In any case, there must be some consideration to the degree of responsibility attributable to those living several generations down the line from actors of the Industrial Revolution. Should people born today really be accountable for the decisions of those who have been dead and buried for over a century? This is surely against the principles of personal liberty and liability. Links from person to state are further strained through the increasing detachment of younger people to national identity: why should those feeling “global citizenship” pay for the past wrongs of a country they just happen to have been born in?

We should not ignore Africa, which remains the poorest continent in the world. We should help to maximise opportunities in the Fourth Industrial Revolution, not least through promoting free and fair trade (long favoured by Brexit voters in exiting the protectionist EU). We should encourage wealthy neighbouring countries to do more, rather than leave the West to forever carry the world’s moral burden.
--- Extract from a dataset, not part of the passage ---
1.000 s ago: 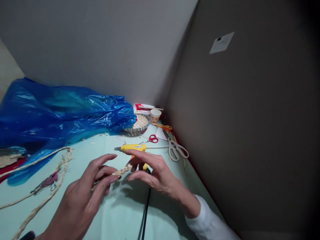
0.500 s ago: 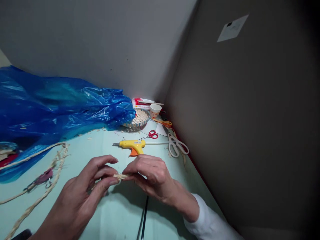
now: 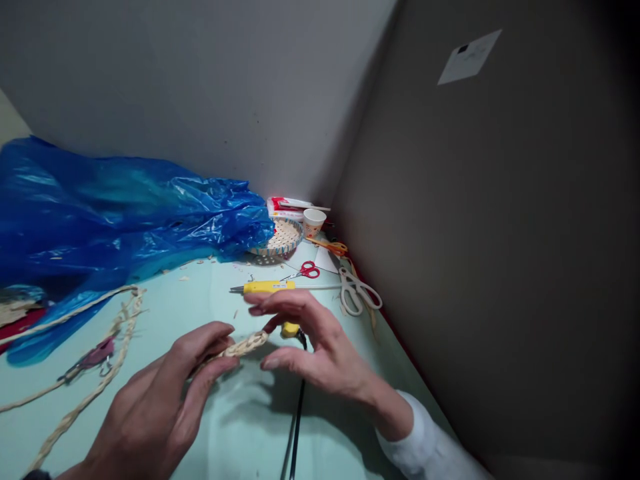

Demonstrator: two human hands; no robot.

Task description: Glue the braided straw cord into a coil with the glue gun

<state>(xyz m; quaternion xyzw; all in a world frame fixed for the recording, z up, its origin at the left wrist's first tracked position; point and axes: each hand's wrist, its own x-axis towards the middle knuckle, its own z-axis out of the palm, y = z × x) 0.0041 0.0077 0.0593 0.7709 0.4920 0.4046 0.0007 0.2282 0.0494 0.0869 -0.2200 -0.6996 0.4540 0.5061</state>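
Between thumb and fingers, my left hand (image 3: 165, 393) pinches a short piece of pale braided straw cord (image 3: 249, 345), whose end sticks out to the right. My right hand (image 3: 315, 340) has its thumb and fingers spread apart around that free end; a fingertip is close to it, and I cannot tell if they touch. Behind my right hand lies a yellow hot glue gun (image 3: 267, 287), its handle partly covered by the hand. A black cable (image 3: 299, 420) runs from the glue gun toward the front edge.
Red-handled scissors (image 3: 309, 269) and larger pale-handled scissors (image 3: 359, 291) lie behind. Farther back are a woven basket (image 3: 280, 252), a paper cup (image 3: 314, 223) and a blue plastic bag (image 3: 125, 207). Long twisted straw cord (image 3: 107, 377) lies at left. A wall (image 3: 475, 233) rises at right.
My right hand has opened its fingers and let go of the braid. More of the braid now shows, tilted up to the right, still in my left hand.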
We should, where possible, continue to support constructive efforts for climate change “mitigation and adaptation”, such as “early warning systems” where, as the editorial accepts, “progress has been made”.

Proposing reparations for “loss and damage” is wrong and will open the floodgates for innumerable future claims. It is wrong to make people pay for decisions they did not take, especially in current economic conditions. It is wrong to neglect the vast global benefits of industrialisation, and to selectively assign fault to the West. And it is wrong to ignore the innovative achievements of Western countries like the UK in transitioning to cleaner energy, and the lower resulting emissions when compared to the likes of India and China. Indeed, as much is acknowledged by a paper cited in the editorial: “The UK was responsible for only 1 per cent of global emissions in 2017. Reductions here will have a relatively small impact on emissions at the global level — or at least fall far short of the scale of change we need”.
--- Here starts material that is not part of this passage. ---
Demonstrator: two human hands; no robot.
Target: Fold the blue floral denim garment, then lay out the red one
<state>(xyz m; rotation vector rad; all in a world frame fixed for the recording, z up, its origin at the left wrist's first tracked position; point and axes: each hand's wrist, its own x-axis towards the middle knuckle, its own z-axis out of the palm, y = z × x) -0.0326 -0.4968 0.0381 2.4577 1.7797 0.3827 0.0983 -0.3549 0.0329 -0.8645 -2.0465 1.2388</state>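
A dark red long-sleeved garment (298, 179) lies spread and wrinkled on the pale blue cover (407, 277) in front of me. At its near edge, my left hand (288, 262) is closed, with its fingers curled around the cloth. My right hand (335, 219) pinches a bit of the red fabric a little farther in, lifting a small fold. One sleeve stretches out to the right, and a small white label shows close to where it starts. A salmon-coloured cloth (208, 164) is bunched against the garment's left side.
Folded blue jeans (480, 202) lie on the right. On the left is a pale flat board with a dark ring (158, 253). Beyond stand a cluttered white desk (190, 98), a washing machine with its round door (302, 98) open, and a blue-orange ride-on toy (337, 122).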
Academics should recognise the groupthink encouraged by mass-publishing one-sided articles on the kind of complex and multifaceted issues that would traditionally have benefitted from critical reasoning and free debate. In signing off, the authors say of the West: “If so far they have failed to be persuaded by moral arguments, then hopefully their self-interest will now prevail”. It is deeply resentful comments such as these, with an inability to see any other than their own “moral arguments”, that strengthens the perception of academia as a narrow-minded self-serving monoculture, rather than the bastion of free speech it once was.